Attenzione alla neve ventata e alla neve vecchia con strati deboli persistenti.

tutto il giorno al di sopra di 1600 metri il pericolo è pericolo valanghe marcato, dunque grado tre, al di sotto pericolo valanghe debole, dunque grado uno.

tutto il giorno, al di sopra di 1600 metri, troviamo un problema di lastroni da vento. Ciò in tutte le esposizioni Inoltre, tutto il giorno, al di sopra di 1900 metri, troviamo un problema di strati deboli persistenti. Soprattutto nelle esposizioni partendo da Ovest passando Nord e Est.

Gli accumuli di neve ventata sono instabili a tutte le esposizioni al di sopra dei 1600 m circa. Queste possono subire un distacco negli strati superficiali del manto. Le valanghe possono a livello isolato distaccarsi coinvolgendo gli strati basali del manto e, sui pendii esposti a ovest, nord ed est, raggiungere dimensioni medie. Con l'irradiazione solare, sono possibili valanghe di neve a debole coesione. Ciò soprattutto sui pendii molto ripidi nelle zone al riparo dal vento.

E ora il manto nevoso:

Negli ultimi giorni sono caduti da 20 a 30 cm di neve, localmente anche di più.
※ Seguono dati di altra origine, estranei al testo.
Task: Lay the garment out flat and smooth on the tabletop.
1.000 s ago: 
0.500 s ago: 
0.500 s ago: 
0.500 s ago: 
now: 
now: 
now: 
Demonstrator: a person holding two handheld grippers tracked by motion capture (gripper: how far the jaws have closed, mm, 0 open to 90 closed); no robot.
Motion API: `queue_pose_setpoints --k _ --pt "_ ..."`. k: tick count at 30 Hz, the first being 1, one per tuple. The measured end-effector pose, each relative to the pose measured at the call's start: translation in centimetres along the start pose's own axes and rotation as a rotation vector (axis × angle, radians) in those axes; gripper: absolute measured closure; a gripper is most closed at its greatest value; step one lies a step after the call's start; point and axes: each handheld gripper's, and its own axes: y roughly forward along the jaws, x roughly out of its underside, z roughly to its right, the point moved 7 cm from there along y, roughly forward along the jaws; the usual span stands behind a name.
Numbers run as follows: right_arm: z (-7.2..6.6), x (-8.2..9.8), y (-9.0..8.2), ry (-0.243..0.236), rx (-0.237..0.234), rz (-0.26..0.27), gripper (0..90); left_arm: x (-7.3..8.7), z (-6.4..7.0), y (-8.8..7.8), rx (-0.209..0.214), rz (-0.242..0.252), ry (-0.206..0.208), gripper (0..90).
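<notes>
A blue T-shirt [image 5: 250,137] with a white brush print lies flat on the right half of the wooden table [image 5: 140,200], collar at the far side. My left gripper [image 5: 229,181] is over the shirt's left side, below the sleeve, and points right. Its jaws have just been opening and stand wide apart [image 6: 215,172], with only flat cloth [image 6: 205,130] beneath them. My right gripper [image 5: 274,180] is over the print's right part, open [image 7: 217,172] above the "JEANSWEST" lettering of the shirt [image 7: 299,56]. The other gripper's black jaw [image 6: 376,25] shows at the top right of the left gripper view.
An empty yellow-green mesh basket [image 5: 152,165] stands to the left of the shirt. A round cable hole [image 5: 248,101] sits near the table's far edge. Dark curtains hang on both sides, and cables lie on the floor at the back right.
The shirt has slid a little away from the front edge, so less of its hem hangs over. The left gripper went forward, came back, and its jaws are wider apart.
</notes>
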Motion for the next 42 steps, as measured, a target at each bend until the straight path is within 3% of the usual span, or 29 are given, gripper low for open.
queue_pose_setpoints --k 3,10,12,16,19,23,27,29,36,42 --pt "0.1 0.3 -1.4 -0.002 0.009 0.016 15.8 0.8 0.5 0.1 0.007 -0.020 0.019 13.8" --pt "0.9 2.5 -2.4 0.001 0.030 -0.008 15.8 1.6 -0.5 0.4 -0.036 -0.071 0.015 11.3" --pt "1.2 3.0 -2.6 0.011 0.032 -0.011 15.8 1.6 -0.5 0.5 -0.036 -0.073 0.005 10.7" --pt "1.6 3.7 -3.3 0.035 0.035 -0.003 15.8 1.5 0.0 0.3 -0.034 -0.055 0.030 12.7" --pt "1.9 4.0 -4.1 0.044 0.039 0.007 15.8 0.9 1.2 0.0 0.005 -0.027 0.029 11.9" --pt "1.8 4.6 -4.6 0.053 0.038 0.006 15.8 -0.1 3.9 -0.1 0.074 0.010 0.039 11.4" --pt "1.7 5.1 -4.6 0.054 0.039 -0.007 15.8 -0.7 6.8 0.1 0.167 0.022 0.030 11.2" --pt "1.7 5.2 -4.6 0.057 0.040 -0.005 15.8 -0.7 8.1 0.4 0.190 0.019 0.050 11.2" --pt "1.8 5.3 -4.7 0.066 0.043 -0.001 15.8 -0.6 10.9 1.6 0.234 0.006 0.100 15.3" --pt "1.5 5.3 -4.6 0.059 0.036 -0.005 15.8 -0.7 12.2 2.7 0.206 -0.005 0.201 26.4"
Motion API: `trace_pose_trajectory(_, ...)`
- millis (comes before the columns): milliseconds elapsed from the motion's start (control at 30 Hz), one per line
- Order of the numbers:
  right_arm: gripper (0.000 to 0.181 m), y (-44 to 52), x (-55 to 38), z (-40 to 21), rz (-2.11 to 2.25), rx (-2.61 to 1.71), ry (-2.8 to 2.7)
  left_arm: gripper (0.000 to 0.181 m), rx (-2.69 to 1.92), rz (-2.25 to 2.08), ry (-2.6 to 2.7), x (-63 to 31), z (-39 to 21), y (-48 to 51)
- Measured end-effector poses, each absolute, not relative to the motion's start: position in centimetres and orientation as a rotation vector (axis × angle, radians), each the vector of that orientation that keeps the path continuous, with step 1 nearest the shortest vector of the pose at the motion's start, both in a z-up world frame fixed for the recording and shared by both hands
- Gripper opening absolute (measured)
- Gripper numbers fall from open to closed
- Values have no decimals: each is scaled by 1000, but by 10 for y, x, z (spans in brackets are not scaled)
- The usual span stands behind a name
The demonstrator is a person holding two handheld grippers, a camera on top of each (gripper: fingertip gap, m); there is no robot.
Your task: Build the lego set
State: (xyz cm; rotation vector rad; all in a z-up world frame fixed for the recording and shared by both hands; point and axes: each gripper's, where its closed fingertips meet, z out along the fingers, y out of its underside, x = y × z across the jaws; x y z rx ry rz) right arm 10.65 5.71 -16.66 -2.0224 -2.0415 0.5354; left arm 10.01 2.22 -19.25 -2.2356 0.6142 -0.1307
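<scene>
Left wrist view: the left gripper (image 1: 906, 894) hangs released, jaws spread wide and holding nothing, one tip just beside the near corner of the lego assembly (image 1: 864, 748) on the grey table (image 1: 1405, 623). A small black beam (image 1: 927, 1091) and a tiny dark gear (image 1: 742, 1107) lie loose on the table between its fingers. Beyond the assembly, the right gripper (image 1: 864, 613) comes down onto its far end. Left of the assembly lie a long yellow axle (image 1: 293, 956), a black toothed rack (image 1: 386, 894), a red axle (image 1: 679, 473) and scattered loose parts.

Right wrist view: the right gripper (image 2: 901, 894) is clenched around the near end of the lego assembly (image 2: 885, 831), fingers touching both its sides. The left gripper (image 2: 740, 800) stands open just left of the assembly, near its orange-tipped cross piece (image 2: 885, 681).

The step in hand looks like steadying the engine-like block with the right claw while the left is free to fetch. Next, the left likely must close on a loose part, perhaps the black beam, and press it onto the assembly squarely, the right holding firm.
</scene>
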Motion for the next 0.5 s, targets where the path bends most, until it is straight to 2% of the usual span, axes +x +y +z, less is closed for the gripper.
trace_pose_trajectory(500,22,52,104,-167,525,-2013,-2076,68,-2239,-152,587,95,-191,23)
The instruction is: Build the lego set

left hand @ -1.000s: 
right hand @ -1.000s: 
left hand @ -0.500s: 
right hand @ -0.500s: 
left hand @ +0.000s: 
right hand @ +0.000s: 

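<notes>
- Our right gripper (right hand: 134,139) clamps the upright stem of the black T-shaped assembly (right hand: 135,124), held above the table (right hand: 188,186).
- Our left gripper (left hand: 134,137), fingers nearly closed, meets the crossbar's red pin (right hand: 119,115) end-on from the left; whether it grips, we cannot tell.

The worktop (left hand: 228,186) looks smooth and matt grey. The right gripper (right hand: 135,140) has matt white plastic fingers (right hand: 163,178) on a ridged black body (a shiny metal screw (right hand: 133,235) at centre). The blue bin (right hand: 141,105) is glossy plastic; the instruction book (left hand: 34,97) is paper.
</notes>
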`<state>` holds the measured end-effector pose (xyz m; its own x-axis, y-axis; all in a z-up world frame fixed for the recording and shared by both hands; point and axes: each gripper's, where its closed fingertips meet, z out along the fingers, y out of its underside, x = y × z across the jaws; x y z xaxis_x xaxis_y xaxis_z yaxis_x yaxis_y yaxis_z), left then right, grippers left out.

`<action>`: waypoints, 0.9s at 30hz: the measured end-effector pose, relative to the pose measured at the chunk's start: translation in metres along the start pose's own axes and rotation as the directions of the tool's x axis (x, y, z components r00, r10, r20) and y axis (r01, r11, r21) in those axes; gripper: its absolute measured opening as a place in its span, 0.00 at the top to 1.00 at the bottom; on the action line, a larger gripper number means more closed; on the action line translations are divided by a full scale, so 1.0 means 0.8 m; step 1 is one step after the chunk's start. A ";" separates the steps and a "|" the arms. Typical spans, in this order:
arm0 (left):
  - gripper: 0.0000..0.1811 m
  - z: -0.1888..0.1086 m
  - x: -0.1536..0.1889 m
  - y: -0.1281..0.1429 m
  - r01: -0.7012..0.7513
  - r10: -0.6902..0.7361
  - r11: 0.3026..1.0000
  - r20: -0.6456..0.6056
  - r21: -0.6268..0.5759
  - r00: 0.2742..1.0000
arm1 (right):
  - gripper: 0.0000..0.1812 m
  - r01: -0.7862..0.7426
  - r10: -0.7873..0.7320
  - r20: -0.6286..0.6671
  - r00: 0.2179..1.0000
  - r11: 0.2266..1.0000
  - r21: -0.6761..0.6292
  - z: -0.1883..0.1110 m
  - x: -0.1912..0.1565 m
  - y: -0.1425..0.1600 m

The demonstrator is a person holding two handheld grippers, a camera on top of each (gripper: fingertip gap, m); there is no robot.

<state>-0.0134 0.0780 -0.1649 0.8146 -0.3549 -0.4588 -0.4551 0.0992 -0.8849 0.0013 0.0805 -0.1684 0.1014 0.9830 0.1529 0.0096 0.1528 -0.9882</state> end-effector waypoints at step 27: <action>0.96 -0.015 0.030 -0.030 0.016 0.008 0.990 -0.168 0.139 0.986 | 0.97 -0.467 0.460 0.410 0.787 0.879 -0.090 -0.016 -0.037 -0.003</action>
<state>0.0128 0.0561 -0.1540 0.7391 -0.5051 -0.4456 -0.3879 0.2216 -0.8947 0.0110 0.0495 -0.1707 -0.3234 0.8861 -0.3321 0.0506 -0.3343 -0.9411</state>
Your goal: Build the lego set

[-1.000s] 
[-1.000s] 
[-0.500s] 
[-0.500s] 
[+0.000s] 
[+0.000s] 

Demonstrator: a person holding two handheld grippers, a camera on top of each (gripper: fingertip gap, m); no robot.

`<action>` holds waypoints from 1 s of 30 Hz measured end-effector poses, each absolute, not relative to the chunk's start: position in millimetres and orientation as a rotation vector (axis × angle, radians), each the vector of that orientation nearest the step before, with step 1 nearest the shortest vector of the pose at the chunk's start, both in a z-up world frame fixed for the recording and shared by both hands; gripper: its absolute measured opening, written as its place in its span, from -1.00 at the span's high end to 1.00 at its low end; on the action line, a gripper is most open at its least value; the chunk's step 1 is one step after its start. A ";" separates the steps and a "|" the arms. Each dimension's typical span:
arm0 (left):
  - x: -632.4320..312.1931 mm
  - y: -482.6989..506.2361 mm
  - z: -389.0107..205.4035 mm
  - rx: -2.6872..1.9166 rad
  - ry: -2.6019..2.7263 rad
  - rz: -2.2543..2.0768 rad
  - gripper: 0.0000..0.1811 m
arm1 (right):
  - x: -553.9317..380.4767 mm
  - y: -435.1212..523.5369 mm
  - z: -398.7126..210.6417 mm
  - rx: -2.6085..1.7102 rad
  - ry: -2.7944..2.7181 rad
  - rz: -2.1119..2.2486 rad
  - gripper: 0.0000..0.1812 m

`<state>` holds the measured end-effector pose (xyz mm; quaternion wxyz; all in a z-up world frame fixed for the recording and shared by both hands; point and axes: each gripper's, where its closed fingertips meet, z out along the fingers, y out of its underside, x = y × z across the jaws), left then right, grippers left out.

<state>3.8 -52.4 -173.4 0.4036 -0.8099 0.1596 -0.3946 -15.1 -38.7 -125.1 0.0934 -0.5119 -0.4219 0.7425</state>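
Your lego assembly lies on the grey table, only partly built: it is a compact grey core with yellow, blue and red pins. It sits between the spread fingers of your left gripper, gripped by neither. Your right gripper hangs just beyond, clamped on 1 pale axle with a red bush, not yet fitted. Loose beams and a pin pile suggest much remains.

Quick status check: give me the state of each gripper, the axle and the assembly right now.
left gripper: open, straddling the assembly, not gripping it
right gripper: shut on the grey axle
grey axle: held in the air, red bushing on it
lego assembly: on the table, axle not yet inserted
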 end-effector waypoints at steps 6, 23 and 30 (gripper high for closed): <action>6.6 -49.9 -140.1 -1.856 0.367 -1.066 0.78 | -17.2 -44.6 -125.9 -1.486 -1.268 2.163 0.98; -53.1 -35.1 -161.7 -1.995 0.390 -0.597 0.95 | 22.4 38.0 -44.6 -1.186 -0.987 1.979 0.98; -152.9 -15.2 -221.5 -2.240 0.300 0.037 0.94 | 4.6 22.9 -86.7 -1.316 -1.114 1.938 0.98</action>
Il vento proveniente da nord ovest ha causato il trasporto della neve fresca e, in parte, anche della neve vecchia. Con vento a raffiche si sono formati accumuli di neve ventata facilmente distaccabili. La neve fresca e la neve ventata poggiano su una sfavorevole superficie del manto di neve vecchia al di sopra dei 1600 m circa. Il manto di neve vecchia è debole, soprattutto sui pendii esposti a ovest, nord ed est al di sopra dei 1900 m circa.

Abbiamo i seguenti situazioni tipo: st.6: neve a debole coesione e vento, st.1: strato debole persistente basale.

La tendenza per domenica 29 marzo 2026 indica un pericolo di valanghe stabile.

Buona giornata e non dimentichi di essere prudente!